To do
Quote the whole listing word for word. Do not include the pictures.

Input data
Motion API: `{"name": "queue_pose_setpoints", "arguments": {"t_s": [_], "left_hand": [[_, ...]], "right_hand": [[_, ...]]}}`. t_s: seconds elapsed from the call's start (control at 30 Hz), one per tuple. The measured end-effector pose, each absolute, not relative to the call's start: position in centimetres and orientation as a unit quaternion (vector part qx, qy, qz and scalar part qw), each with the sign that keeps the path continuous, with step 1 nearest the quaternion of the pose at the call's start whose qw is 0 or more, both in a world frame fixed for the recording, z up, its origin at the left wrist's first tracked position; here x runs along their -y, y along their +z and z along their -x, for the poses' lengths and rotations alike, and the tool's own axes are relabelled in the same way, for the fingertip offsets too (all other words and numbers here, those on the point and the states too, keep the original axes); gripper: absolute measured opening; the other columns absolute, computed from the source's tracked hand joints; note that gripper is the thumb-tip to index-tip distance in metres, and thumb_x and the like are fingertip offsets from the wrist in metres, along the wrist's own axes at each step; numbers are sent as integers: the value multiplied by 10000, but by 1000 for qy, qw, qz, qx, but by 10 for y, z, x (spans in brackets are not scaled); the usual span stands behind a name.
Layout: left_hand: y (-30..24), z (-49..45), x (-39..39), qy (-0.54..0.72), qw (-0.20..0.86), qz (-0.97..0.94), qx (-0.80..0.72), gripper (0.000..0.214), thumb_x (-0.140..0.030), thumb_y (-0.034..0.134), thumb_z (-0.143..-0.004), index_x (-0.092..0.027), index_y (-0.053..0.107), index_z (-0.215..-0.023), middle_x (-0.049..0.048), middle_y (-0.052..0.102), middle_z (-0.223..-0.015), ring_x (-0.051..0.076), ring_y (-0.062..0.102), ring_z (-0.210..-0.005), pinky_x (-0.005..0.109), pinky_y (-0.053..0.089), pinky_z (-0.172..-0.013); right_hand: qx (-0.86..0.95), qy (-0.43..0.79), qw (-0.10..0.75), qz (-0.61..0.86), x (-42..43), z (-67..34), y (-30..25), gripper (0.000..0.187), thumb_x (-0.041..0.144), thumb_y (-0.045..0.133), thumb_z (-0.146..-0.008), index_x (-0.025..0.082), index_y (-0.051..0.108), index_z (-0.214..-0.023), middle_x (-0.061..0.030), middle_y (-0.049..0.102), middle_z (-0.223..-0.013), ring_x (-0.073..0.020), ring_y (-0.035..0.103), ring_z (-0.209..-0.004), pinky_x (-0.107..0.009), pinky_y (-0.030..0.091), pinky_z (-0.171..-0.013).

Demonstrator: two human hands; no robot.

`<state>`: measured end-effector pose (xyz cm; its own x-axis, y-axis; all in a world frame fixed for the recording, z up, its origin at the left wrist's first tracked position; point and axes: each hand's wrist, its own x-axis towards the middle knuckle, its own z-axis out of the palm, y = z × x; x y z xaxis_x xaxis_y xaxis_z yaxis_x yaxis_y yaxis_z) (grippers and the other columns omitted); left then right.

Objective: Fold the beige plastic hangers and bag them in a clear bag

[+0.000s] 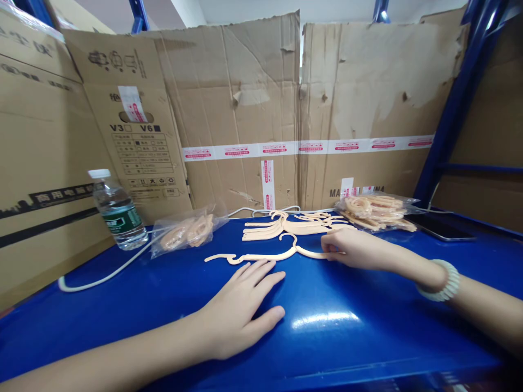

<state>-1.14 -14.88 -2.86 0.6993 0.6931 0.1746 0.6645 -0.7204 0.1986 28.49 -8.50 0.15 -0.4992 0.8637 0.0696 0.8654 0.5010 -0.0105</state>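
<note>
In the head view, the person's left hand [241, 310] lies palm down on the blue table [347, 326], fingers stretched and slightly spread, holding nothing. Its fingertips [261, 268] stop just short of a single peach-coloured hanger [265, 256], which lies flat on the table straight ahead with its hook pointing away from the person. The right hand [351, 247] reaches in from the right, and its curled fingers rest on the end of the hanger's right arm. Whether they pinch the plastic or only press on it cannot be told. A pale beaded bracelet [443, 280] sits on that wrist. Just behind the single hanger is a loose pile of hangers [286, 224] of the same colour, with arms overlapping. To the left of the pile lies a clear bag of small peach parts [188, 231], and to its right a second, fuller clear bag [378, 212]. A water bottle [118, 209] with a white cap and green label stands upright near the table's left edge. A white cable [102, 275] curves across the surface from below it. A dark phone [441, 228] lies flat at the far right. Worn cardboard sheets [245, 98] with strips of printed tape wall in the back and left sides, and a blue shelf post [461, 98] rises on the right.
</note>
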Motion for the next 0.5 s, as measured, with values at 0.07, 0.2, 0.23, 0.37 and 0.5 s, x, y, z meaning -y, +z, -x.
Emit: {"name": "queue_pose_setpoints", "arguments": {"t_s": [0.07,0.2,0.23,0.37,0.5], "left_hand": [[-29,12,149,116,57,-918,-375,545,-523,398,-957,-279,385,-1444,79,295,-1549,327,260,-1418,557,269,-1131],[-29,13,146,100,54,-912,-395,587,-552,367,-957,-270,333,-1471,92,261,-1560,329,219,-1431,583,233,-1134],[-29,14,146,97,53,-911,-398,591,-556,363,-957,-268,330,-1472,93,263,-1560,326,217,-1432,583,227,-1136],[-27,15,143,100,42,-909,-403,581,-548,375,-954,-247,373,-1451,93,313,-1540,321,230,-1429,577,225,-1142],[-29,16,142,117,27,-912,-392,550,-527,391,-956,-260,396,-1436,76,338,-1530,313,256,-1421,565,223,-1149]], "right_hand": [[865,-10,35,501,85,-284,1,76,183,563,-806,187,634,-780,-43,681,-786,-186,594,-730,-267,365,-631],[864,-2,38,502,86,-284,2,85,191,563,-808,185,647,-804,-47,685,-796,-188,597,-730,-271,377,-630],[866,4,38,498,86,-284,3,89,200,564,-812,185,651,-814,-47,685,-803,-189,598,-733,-272,383,-634],[869,41,39,491,82,-295,15,157,223,549,-826,175,661,-925,-63,689,-897,-197,614,-779,-270,423,-656],[857,8,43,513,72,-319,30,253,187,507,-809,155,652,-1014,-77,677,-944,-207,617,-810,-285,438,-685]]}}
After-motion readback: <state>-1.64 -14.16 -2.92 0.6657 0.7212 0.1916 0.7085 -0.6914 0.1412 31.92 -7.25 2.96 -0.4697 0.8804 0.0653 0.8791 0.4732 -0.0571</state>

Answer box
Motion API: `{"name": "queue_pose_setpoints", "arguments": {"t_s": [_], "left_hand": [[_, ...]], "right_hand": [[_, ...]]}}`. t_s: seconds elapsed from the call's start (control at 30 Hz), one per tuple. The measured end-effector pose, each absolute, not relative to the call's start: position in centimetres and orientation as a unit quaternion (vector part qx, qy, qz and scalar part qw), each with the sign that keeps the path continuous, with step 1 nearest the quaternion of the pose at the call's start whose qw is 0 or more, both in a world frame fixed for the recording, z up, its origin at the left wrist's first tracked position; here x runs along their -y, y along their +z and z along their -x, for the poses' lengths and rotations alike, and the tool's own axes are relabelled in the same way, for the fingertip offsets too (all other words and numbers here, those on the point and the states too, keep the original axes); gripper: absolute measured opening; the other columns absolute, computed from the source's tracked hand joints; note that gripper is the thumb-tip to index-tip distance in metres, and thumb_x and the like are fingertip offsets from the wrist in metres, along the wrist's own axes at each step; numbers are sent as integers: the value multiplied by 10000, but by 1000 for qy, qw, qz, qx, but by 10 for y, z, x (spans in brackets are not scaled); the usual span stands behind a name.
Layout: left_hand: y (-30..24), z (-49..45), x (-39..39), qy (-0.54..0.72), qw (-0.20..0.86), qz (-0.97..0.94), qx (-0.80..0.72), gripper (0.000..0.214), thumb_x (-0.140..0.030), thumb_y (-0.034..0.134), thumb_z (-0.143..-0.004), index_x (-0.092..0.027), index_y (-0.053..0.107), index_z (-0.215..-0.023), middle_x (-0.049..0.048), middle_y (-0.052..0.102), middle_z (-0.223..-0.015), ring_x (-0.051..0.076), ring_y (-0.062..0.102), ring_z (-0.210..-0.005), pinky_x (-0.005..0.109), pinky_y (-0.053..0.089), pinky_z (-0.172..-0.013); right_hand: qx (-0.86..0.95), qy (-0.43..0.79), qw (-0.10..0.75), qz (-0.61..0.86), x (-42..43), z (-67..34), y (-30..25), gripper (0.000..0.187), thumb_x (-0.041..0.144), thumb_y (-0.045..0.133), thumb_z (-0.146..-0.008), index_x (-0.025..0.082), index_y (-0.051..0.108), index_z (-0.214..-0.023), middle_x (-0.061..0.030), middle_y (-0.049..0.102), middle_z (-0.223..-0.013), ring_x (-0.073..0.020), ring_y (-0.035..0.103), ring_z (-0.209..-0.004), pinky_x (-0.107..0.009), pinky_y (-0.030..0.091), pinky_z (-0.171..-0.013).

Demonstrator: two human hands; no robot.

`<state>`: measured end-effector pose (xyz cm; its own x-axis, y-axis; all in a world frame fixed for the recording, z up, its origin at the left wrist's first tracked position; point and axes: each hand's wrist, its own x-axis towards the middle knuckle, its own z-axis out of the palm, y = z × x; x y z xaxis_x xaxis_y xaxis_z yaxis_x yaxis_y yaxis_z) (grippers and the other columns omitted); left then right.

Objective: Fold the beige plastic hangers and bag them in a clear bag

[+0.000s] 

<state>-1.14 -14.88 -2.86 0.6993 0.6931 0.1746 0.6645 -0.7204 0.1986 28.49 -8.50 0.15 -0.4992 0.8637 0.0696 0.8654 0.5010 -0.0105</state>
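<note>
In the head view, the person's left hand [241, 310] lies palm down on the blue table [347, 326], fingers stretched and slightly spread, holding nothing. Its fingertips [261, 268] stop just short of a single peach-coloured hanger [265, 256], which lies flat on the table straight ahead with its hook pointing away from the person. The right hand [351, 247] reaches in from the right, and its curled fingers rest on the end of the hanger's right arm. Whether they pinch the plastic or only press on it cannot be told. A pale beaded bracelet [443, 280] sits on that wrist. Just behind the single hanger is a loose pile of hangers [286, 224] of the same colour, with arms overlapping. To the left of the pile lies a clear bag of small peach parts [188, 231], and to its right a second, fuller clear bag [378, 212]. A water bottle [118, 209] with a white cap and green label stands upright near the table's left edge. A white cable [102, 275] curves across the surface from below it. A dark phone [441, 228] lies flat at the far right. Worn cardboard sheets [245, 98] with strips of printed tape wall in the back and left sides, and a blue shelf post [461, 98] rises on the right.
</note>
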Motion for the next 0.5 s, as measured, with values at 0.07, 0.2, 0.23, 0.37 and 0.5 s, x, y, z meaning -y, +z, -x.
Emit: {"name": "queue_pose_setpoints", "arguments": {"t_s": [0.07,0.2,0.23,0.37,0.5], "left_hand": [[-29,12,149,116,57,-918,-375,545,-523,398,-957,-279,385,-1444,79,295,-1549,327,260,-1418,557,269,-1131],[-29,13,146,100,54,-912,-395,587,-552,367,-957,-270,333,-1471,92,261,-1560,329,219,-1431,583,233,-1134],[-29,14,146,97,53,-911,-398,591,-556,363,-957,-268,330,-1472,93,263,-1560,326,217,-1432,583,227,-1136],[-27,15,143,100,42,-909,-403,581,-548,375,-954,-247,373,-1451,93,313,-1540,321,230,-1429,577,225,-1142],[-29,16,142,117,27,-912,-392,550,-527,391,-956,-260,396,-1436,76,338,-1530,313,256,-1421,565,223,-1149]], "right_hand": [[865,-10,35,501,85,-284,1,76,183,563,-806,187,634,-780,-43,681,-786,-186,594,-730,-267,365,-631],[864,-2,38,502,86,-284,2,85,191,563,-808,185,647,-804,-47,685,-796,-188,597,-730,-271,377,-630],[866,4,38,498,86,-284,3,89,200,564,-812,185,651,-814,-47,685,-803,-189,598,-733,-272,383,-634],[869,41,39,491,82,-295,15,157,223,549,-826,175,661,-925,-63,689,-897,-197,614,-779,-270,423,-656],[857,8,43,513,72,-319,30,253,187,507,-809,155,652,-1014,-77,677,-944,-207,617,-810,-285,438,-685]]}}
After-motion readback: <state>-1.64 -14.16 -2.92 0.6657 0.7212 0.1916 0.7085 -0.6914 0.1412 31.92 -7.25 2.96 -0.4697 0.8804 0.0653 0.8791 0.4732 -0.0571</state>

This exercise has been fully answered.